Язык Петровской эпохи необыкновенно пестр – как лоскутное покрывало, в котором есть кусочки сукна солдатского мундира, парчи от священнической рясы, тафты от юбки знатной дамы. В этом языке – и заимствования, и церковнославянизмы, и просторечие, и тот особый стиль, который в петровские и допетровские времена связывался с судейскими и подьячими, а впоследствии привел к появлению официально-делового стиля с неизбежными канцеляризмами.

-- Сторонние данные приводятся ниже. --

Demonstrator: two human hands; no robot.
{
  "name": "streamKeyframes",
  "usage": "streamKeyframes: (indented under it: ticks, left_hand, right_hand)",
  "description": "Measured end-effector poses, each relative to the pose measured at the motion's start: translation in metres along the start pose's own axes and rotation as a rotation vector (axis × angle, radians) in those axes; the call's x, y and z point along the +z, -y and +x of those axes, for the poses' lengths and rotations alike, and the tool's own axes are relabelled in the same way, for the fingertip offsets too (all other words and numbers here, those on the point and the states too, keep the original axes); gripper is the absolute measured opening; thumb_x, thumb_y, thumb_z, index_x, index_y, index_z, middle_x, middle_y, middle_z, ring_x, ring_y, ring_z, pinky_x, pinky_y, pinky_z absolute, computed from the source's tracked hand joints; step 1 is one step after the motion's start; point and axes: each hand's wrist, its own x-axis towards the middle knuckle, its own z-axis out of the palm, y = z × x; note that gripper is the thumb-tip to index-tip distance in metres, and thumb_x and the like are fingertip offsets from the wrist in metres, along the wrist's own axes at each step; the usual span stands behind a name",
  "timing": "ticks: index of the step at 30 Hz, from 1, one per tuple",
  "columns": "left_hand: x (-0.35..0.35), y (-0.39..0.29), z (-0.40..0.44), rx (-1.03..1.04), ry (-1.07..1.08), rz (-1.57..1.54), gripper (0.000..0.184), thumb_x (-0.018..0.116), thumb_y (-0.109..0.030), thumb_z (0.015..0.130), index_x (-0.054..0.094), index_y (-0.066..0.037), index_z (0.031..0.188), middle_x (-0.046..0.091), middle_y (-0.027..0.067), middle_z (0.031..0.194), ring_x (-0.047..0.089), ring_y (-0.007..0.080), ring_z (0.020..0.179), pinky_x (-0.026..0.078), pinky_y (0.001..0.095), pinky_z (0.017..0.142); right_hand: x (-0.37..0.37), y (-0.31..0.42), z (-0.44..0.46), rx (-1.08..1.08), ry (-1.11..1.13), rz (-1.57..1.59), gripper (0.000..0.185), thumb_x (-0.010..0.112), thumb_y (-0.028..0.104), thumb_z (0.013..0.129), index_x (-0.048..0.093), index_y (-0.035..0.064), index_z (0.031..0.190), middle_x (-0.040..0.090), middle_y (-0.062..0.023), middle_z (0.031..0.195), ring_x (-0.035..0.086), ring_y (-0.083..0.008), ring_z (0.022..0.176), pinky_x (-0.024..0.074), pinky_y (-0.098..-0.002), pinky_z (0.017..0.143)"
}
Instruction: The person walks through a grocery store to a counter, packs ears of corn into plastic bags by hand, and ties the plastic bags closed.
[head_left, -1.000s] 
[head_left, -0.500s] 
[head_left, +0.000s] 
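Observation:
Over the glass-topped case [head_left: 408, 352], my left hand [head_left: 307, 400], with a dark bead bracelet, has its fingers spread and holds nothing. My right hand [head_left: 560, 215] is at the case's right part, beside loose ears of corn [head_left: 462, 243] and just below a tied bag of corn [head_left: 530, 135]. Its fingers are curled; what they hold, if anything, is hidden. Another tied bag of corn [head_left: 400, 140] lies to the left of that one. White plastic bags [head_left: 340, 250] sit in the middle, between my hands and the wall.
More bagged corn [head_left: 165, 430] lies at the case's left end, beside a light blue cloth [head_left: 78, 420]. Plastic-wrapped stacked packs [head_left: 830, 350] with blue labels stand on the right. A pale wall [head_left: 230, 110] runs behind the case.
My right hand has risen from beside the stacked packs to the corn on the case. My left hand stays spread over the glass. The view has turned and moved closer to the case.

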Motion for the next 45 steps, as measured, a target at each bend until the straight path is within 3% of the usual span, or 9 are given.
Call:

В переписке Петра I можно встретить самые разные стилистические пласты. Вот очень поэтичный, очень простой русский язык в личном послании: «Пожалуй, государь Федор Матвеевич, не сокруши себя в такой своей печали; уповай на Бога. Что же делать? И здесь такие печали живут, что жены мрут и стригутца». Вот язык дипломатии с его сложным синтаксисом и обилием заимствований: «И понеже Рыцарству и Земству сей Провинции, при позволенных всеобщих капитуляцих милостиво предоставлено, чтоб они, себе и наследникам своим в благосостоятельство и в сохранение, полезные кондиции выпросили. Того ради их всепокорнейшее генеральное прошение в том состоит, чтобы все их благополученные привиллегии, права, обыкновения, и вольности, владении и справедливости в духовных и светских делах, при каких случаях оные ни получены и от времени до времени ни употреблялись или употребляемы быть могли, без нарушения оставлены, содержаны и для действительности их на вечные времена без умаления наисильнейшим образом конфирмованы были». А вот лаконичный и суровый приказ по строительству порта: «Гавань в болварках исправить по чертежам; также зделать борствер и батареи под пушки, и пушки поставить как на гаване, так и па городе, понеже опасность мать есть Фартеции. Башню в море, также и каменное строение в городе, чинить по возможности, и отдать человек сто к артилериской работе и велеть учить стрелбе из пушек».